Task goal: Return all the data below as it stands, minus the pictures.

··· Supplied data ···

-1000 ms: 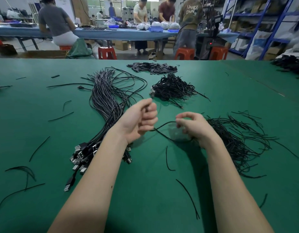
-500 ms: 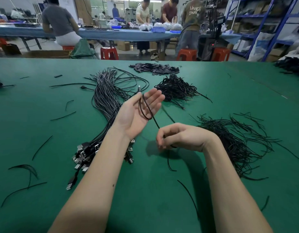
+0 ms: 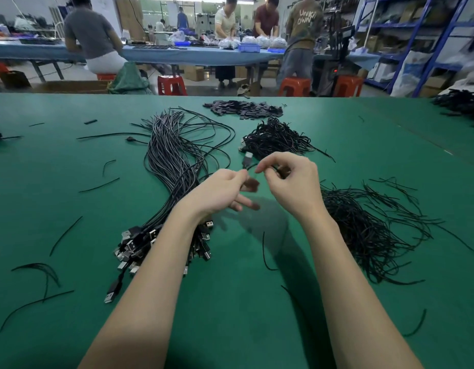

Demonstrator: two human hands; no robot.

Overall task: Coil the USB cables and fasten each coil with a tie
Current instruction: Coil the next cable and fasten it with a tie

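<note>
Green tabletop [image 3: 71,198]: some coils [image 3: 275,139] tied, a long bundle [image 3: 174,166] waits; both hands [image 3: 220,190] [image 3: 291,182] pinch one cable [image 3: 248,159].

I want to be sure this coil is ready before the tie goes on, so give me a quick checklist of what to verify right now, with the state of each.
1. Left hand pinches the cable: ok, thumb and forefinger closed on it.
2. Right hand grips the cable: ok, fingers curled around it.
3. USB plug free of the hands: ok, it sticks up between them.
4. Coil fully wound: cannot tell, motion blur and fingers hide the loops.
5. Tie in hand: cannot tell; none shows.
6. Loose ties nearby: ok, a pile lies beside the right forearm.
</note>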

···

Response to this exercise:
-1000 ms: 
-500 ms: 
+0 ms: 

Demonstrator: two human hands; no robot.

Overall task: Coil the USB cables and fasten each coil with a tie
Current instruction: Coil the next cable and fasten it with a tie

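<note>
Green tabletop [image 3: 71,198]: some coils [image 3: 275,139] tied, a long bundle [image 3: 174,166] waits; both hands [image 3: 220,190] [image 3: 291,182] pinch one cable [image 3: 248,159].

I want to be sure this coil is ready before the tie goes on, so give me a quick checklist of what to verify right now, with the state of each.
1. Left hand pinches the cable: ok, thumb and forefinger closed on it.
2. Right hand grips the cable: ok, fingers curled around it.
3. USB plug free of the hands: ok, it sticks up between them.
4. Coil fully wound: cannot tell, motion blur and fingers hide the loops.
5. Tie in hand: cannot tell; none shows.
6. Loose ties nearby: ok, a pile lies beside the right forearm.
</note>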

Output for the exercise is now complete.